CAT was defined as a VTE event occurring six months before to two years after OC detection [35]. Therefore, analyses involving VTE included only patients with a minimum follow-up of two years, with those who died during this period also considered. Notably, active screening is not an established clinical protocol at IPO Porto and thus it was not performed. Among the 80 OC patients with sufficient follow-up time, 17 (21.3%) developed OC-related VTE, with 6 cases occurring before and 11 after OC diagnosis. The median time interval between VTE and OC diagnosis was 3.5 months for thrombotic cases preceding OC diagnosis and 9.0 months for post-diagnosis cases. Regarding the type of VTE, ten events (58.8%) were DVT, five (29.4%) were PE, one involved both DVT and PE and one occurred in an unusual location.
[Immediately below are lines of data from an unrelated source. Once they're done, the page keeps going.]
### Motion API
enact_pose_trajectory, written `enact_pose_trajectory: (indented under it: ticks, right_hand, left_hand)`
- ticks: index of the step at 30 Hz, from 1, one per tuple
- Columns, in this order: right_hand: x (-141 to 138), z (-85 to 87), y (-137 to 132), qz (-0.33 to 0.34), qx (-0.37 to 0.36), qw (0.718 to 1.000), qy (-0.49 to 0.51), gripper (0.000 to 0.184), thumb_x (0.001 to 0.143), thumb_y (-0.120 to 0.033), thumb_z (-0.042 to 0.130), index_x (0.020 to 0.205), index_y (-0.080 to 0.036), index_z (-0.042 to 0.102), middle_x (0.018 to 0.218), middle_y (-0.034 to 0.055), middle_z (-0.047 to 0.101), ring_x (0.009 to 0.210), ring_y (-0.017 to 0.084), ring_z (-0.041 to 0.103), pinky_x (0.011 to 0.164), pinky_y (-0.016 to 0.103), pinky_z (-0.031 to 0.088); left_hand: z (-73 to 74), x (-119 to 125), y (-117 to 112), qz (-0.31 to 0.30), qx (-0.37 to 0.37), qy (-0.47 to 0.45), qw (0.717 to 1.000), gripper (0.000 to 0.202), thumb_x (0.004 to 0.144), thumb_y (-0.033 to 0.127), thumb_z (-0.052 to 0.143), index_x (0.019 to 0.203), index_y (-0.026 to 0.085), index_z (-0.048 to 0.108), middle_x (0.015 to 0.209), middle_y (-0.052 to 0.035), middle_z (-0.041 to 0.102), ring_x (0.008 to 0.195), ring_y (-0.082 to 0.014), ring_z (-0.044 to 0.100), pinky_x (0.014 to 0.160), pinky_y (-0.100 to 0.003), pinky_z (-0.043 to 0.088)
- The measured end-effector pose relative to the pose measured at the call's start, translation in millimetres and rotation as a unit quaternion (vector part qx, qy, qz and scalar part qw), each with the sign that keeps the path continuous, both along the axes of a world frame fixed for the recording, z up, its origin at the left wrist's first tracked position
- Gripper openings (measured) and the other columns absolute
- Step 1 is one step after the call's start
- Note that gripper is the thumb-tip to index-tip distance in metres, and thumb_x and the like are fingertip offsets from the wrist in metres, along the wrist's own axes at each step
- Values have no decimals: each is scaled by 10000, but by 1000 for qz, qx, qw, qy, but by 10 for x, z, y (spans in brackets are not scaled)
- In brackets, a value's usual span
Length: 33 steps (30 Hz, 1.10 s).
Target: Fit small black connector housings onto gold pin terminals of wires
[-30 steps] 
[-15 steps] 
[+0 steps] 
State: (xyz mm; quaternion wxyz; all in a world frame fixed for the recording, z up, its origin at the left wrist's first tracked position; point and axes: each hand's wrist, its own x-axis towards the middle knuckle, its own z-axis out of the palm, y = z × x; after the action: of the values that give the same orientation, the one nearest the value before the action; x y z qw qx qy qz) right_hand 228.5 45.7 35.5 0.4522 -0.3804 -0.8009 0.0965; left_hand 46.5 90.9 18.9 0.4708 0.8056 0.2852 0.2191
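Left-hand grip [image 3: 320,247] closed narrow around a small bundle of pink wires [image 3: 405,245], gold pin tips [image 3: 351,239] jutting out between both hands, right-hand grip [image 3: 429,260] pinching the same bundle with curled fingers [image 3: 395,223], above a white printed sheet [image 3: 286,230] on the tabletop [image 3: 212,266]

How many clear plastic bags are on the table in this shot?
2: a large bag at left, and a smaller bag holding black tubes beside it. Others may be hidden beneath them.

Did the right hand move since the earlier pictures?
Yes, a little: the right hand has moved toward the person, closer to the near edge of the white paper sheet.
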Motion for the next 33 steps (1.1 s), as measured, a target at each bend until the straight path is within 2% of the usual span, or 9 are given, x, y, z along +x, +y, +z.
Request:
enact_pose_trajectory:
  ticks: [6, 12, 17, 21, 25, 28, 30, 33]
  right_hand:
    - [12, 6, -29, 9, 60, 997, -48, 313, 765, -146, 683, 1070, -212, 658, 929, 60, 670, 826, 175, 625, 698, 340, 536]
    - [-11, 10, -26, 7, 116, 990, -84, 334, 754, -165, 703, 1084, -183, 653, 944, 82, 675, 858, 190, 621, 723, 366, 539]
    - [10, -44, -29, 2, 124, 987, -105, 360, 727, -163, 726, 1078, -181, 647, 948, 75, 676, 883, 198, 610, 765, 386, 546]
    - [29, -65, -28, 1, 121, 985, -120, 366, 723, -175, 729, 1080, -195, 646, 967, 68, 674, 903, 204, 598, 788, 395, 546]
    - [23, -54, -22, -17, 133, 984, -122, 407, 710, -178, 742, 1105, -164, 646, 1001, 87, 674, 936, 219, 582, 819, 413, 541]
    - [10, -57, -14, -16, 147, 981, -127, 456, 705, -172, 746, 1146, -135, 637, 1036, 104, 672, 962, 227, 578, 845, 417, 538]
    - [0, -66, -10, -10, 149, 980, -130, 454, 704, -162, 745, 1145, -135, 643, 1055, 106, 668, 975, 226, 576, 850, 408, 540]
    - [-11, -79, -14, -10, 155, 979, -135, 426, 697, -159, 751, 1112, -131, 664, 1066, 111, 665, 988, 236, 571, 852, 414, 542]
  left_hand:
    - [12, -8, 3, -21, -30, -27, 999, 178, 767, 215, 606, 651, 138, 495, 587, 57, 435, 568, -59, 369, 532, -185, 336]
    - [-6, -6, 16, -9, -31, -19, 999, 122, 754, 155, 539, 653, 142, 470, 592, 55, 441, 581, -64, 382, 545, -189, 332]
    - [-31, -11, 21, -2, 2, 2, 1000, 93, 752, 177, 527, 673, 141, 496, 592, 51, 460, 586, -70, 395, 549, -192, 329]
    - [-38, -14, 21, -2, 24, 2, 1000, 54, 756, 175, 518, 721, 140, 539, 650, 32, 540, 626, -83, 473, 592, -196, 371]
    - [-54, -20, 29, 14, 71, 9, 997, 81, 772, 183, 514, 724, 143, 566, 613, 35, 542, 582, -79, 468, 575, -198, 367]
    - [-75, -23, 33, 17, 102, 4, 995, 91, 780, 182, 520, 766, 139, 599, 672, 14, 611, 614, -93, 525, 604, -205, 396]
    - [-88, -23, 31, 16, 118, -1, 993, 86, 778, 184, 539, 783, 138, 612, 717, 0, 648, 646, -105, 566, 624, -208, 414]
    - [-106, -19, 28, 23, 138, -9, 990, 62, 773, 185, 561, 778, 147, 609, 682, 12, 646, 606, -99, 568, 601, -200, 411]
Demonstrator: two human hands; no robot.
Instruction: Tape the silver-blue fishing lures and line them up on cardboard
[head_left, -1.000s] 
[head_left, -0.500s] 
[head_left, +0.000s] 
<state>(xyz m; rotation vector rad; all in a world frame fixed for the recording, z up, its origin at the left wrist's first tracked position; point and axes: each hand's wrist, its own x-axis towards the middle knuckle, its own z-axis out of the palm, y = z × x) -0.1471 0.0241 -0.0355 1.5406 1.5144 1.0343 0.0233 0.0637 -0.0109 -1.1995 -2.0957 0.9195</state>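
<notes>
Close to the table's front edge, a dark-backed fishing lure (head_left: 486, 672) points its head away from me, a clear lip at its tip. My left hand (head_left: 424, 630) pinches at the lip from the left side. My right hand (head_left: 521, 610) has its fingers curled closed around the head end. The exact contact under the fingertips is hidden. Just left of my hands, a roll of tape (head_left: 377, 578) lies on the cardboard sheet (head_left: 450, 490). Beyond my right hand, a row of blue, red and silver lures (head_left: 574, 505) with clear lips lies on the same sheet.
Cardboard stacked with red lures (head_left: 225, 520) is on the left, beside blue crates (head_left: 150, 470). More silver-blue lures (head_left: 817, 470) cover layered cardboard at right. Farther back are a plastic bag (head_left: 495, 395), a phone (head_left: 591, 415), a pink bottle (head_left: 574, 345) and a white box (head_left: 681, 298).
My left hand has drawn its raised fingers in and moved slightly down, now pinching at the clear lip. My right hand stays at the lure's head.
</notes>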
This study had previously received approval from the ethics committee at IPO Porto (CES IPO: 69/021; 11 March 2021).

2.2. Sample Collection, Genomic DNA and RNA Extraction

Using a standard phlebotomy approach, venous peripheral blood samples of patients were collected into EDTA collection tubes prior to their first-line chemotherapy.

Following the manufacturer’s instructions, the QIAamp DNA Blood Mini Kit (Cat. No. 51106, Qiagen, Hilden, Germany) was used to isolate genomic deoxyribonucleic acid (DNA) from the blood samples of each patient for SNP genotyping.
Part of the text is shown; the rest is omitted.